***** Exercise inputs

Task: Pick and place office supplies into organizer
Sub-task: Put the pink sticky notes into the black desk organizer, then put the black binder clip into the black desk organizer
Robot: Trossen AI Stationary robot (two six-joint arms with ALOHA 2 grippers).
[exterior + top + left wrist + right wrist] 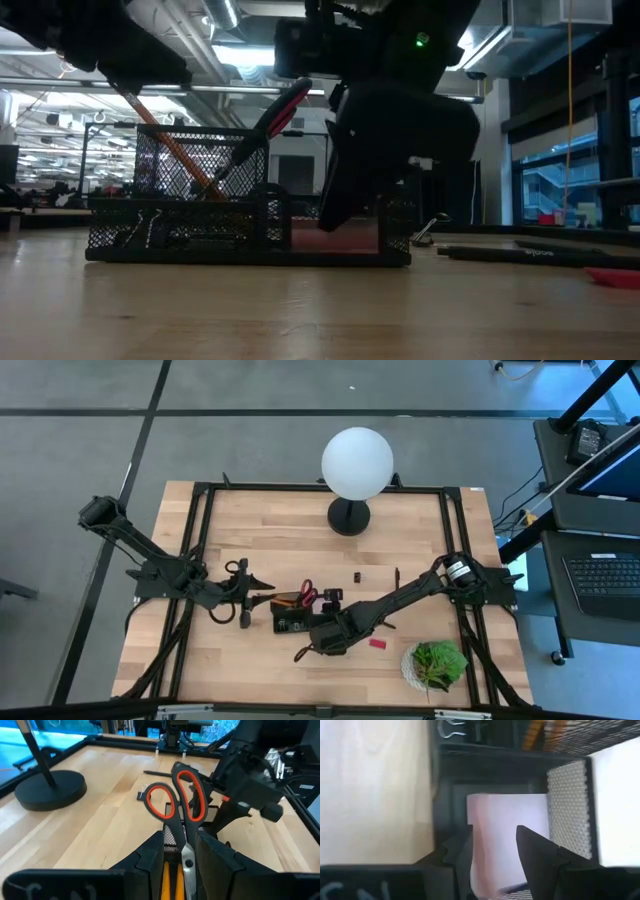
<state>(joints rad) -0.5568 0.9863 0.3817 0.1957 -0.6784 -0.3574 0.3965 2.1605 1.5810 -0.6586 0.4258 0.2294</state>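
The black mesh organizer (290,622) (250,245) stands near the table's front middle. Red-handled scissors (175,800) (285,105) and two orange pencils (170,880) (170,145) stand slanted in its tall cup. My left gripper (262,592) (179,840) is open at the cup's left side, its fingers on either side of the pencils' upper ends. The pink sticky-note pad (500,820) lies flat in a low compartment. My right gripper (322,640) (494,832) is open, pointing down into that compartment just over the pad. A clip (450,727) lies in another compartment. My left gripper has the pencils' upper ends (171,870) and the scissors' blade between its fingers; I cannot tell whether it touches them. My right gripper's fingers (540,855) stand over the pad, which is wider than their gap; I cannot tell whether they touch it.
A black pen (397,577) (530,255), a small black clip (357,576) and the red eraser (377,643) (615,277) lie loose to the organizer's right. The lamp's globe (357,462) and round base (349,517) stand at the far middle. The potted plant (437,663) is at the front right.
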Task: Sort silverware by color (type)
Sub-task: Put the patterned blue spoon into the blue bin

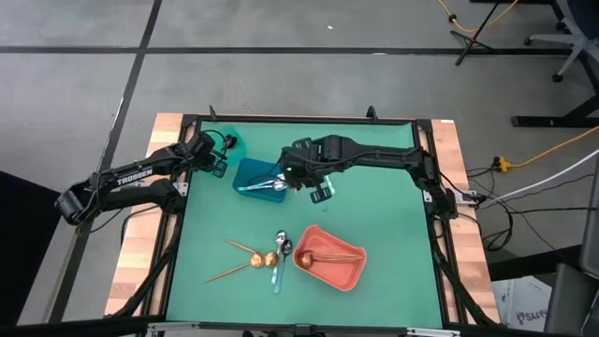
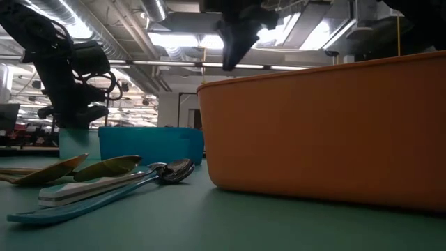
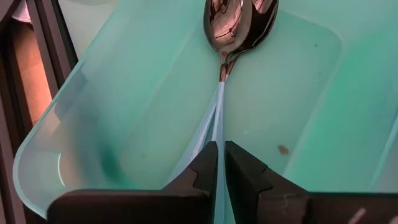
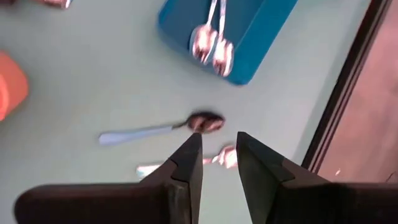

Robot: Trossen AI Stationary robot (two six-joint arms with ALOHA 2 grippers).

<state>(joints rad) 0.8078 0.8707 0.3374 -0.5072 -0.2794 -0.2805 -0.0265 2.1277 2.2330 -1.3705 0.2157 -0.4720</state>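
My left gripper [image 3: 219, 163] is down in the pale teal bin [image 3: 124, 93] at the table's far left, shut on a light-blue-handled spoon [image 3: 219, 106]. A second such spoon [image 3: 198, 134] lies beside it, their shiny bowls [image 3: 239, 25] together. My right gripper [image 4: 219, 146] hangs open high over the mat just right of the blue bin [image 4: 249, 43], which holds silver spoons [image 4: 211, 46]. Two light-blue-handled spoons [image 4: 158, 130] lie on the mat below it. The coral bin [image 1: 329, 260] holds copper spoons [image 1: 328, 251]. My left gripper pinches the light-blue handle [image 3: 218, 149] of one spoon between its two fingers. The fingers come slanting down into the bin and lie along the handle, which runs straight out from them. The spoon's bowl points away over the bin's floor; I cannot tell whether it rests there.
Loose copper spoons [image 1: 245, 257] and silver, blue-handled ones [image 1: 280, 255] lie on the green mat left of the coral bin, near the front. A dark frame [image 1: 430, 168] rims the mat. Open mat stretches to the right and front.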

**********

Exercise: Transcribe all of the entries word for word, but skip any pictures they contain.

Solved exercise:
Task: Pick and place office supplies into organizer
Sub-task: Put the pink sticky notes into the black desk organizer, then put the black binder clip into the black desk organizer
Robot: Trossen AI Stationary robot (two six-joint arms with ALOHA 2 grippers).
[exterior + top + left wrist + right wrist] 
<state>(joints rad) -0.5568 0.9863 0.3817 0.1957 -0.6784 -0.3574 0.3965 2.1605 1.5810 -0.6586 0.4258 0.2294</state>
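The black mesh organizer (290,622) (250,245) stands near the table's front middle. Red-handled scissors (175,800) (285,105) and two orange pencils (170,880) (170,145) stand slanted in its tall cup. My left gripper (262,592) (179,840) is open at the cup's left side, its fingers on either side of the pencils' upper ends. The pink sticky-note pad (500,820) lies flat in a low compartment. My right gripper (322,640) (494,832) is open, pointing down into that compartment just over the pad. A clip (450,727) lies in another compartment. My left gripper has the pencils' upper ends (171,870) and the scissors' blade between its fingers; I cannot tell whether it touches them. My right gripper's fingers (540,855) stand over the pad, which is wider than their gap; I cannot tell whether they touch it.
A black pen (397,577) (530,255), a small black clip (357,576) and the red eraser (377,643) (615,277) lie loose to the organizer's right. The lamp's globe (357,462) and round base (349,517) stand at the far middle. The potted plant (437,663) is at the front right.
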Task: Sort silverware by color (type)
Sub-task: Put the patterned blue spoon into the blue bin


Robot: Trossen AI Stationary robot (two six-joint arms with ALOHA 2 grippers).

<state>(joints rad) 0.8078 0.8707 0.3374 -0.5072 -0.2794 -0.2805 -0.0265 2.1277 2.2330 -1.3705 0.2157 -0.4720</state>
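My left gripper [image 3: 219, 163] is down in the pale teal bin [image 3: 124, 93] at the table's far left, shut on a light-blue-handled spoon [image 3: 219, 106]. A second such spoon [image 3: 198, 134] lies beside it, their shiny bowls [image 3: 239, 25] together. My right gripper [image 4: 219, 146] hangs open high over the mat just right of the blue bin [image 4: 249, 43], which holds silver spoons [image 4: 211, 46]. Two light-blue-handled spoons [image 4: 158, 130] lie on the mat below it. The coral bin [image 1: 329, 260] holds copper spoons [image 1: 328, 251]. My left gripper pinches the light-blue handle [image 3: 218, 149] of one spoon between its two fingers. The fingers come slanting down into the bin and lie along the handle, which runs straight out from them. The spoon's bowl points away over the bin's floor; I cannot tell whether it rests there.
Loose copper spoons [image 1: 245, 257] and silver, blue-handled ones [image 1: 280, 255] lie on the green mat left of the coral bin, near the front. A dark frame [image 1: 430, 168] rims the mat. Open mat stretches to the right and front.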

For this exercise, nothing further remains to be done.